Extending the Knowledge Base

The package by default ships with pre-processed embeddings for all Julia standard libraries, DataFrames and PromptingTools. Thanks to the amazing Julia Artifacts system, these embeddings are downloaded/cached/loaded every time the package starts.

Note: The below functions are not yet exported. Prefix them with AIHelpMe. to use them.

Building and Updating Indexes

AIHelpMe allows users to enhance its capabilities by embedding documentation from any loaded Julia module. Utilize new_index = build_index(module) to create an index for a specific module (or a vector of modules).

To update an existing index, including newly imported packages, use new index = update_index(module) or simply update_index() to include all unrecognized modules. We will add and embed only the new documentation to avoid unnecessary duplication and cost.

Managing Indexes

Once an index is built or updated, you can choose to serialize it for later use or set it as the primary index.

To use your newly created index as the main source for queries, execute load_index!(new_index). Alternatively, load a pre-existing index from a file using load_index!(file_path).

The main index for queries is held in the global variable AIHelpMe.MAIN_INDEX[].

Save Your Preferences

You can now leverage the amazing Preferences.jl mechanism to save your default choices of the chat model, embedding model, embedding dimension, and which knowledge packs to load on start.

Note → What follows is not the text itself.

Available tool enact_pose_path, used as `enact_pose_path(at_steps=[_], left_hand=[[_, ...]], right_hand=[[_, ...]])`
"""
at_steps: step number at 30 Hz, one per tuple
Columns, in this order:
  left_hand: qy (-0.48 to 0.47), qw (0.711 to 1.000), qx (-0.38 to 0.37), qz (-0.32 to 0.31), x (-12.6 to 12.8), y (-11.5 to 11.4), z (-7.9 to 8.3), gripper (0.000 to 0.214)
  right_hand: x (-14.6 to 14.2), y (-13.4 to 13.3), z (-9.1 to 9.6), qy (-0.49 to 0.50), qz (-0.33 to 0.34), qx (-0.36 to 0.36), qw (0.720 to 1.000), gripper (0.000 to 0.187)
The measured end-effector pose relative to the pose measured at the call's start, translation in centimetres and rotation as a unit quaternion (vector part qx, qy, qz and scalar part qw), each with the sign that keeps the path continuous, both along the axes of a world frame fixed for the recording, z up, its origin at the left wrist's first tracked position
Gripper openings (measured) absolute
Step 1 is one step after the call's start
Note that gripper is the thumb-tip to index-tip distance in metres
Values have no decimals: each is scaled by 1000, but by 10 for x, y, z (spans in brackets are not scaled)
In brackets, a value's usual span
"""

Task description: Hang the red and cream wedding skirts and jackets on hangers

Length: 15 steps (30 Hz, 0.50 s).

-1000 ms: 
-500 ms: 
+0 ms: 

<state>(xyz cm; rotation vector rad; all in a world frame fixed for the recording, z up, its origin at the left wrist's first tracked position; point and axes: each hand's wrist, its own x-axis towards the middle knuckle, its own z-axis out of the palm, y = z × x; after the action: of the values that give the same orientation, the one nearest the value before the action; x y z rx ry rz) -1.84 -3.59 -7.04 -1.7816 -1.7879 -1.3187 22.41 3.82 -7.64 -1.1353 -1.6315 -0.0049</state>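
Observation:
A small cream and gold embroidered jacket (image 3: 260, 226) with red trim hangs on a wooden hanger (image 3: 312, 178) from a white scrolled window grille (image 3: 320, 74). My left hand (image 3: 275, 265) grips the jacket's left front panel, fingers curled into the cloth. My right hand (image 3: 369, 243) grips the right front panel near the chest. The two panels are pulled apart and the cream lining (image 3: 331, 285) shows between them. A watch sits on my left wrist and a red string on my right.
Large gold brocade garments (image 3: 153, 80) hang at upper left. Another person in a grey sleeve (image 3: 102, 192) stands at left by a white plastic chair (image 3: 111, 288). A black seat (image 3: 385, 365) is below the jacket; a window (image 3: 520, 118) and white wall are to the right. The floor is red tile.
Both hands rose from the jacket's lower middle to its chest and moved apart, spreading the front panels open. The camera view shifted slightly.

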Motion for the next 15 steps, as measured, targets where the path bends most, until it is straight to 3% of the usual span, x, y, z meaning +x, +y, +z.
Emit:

For example, if you wanted to switch to Ollama-based pipeline, you could persist the configuration with:

julia
AIHelpMe.set_preferences!("MODEL_CHAT" => "llama3", "MODEL_EMBEDDING" => "nomic-embed-text", "EMBEDDING_DIMENSION" => 0)

This will create a file LocalPreferences.toml in your project directory that will remember these choices across sessions.

See AIHelpMe.PREFERENCES for more details.

Debugging Poor Answers

We're using a Retrieval-Augmented Generation (RAG) pipeline, which consists of two major steps:

  1. Generate a "context" snippet from the question and the current context.

  2. Generate an "answer" from the context.

  3. (Optional) Generate a refined answer (only some pipelines will have this).

If you're not getting good answers / the answers you would expect, you need to understand if the problem is in step 1 or step 2.

First, get the RAGResult (the full detail of the pipeline and its intermediate steps):

julia
using AIHelpMe: pprint, last_result

# This will help you access how was the last answer generated
result = last_result()

# You can pretty-print the result
pprint(result)

Checking the Context Check the result.context - is it using the right snippets ("knowledge") from the knowledge packs? Alternatively, you can add it directly to the pretty-printed answer:

julia
pprint(result; add_context=true, add_scores=false)

How is the context produced?

It's a function of your pipeline setting (see below) and the knowledge packs loaded (AIHelpMe.LOADED_PACKS).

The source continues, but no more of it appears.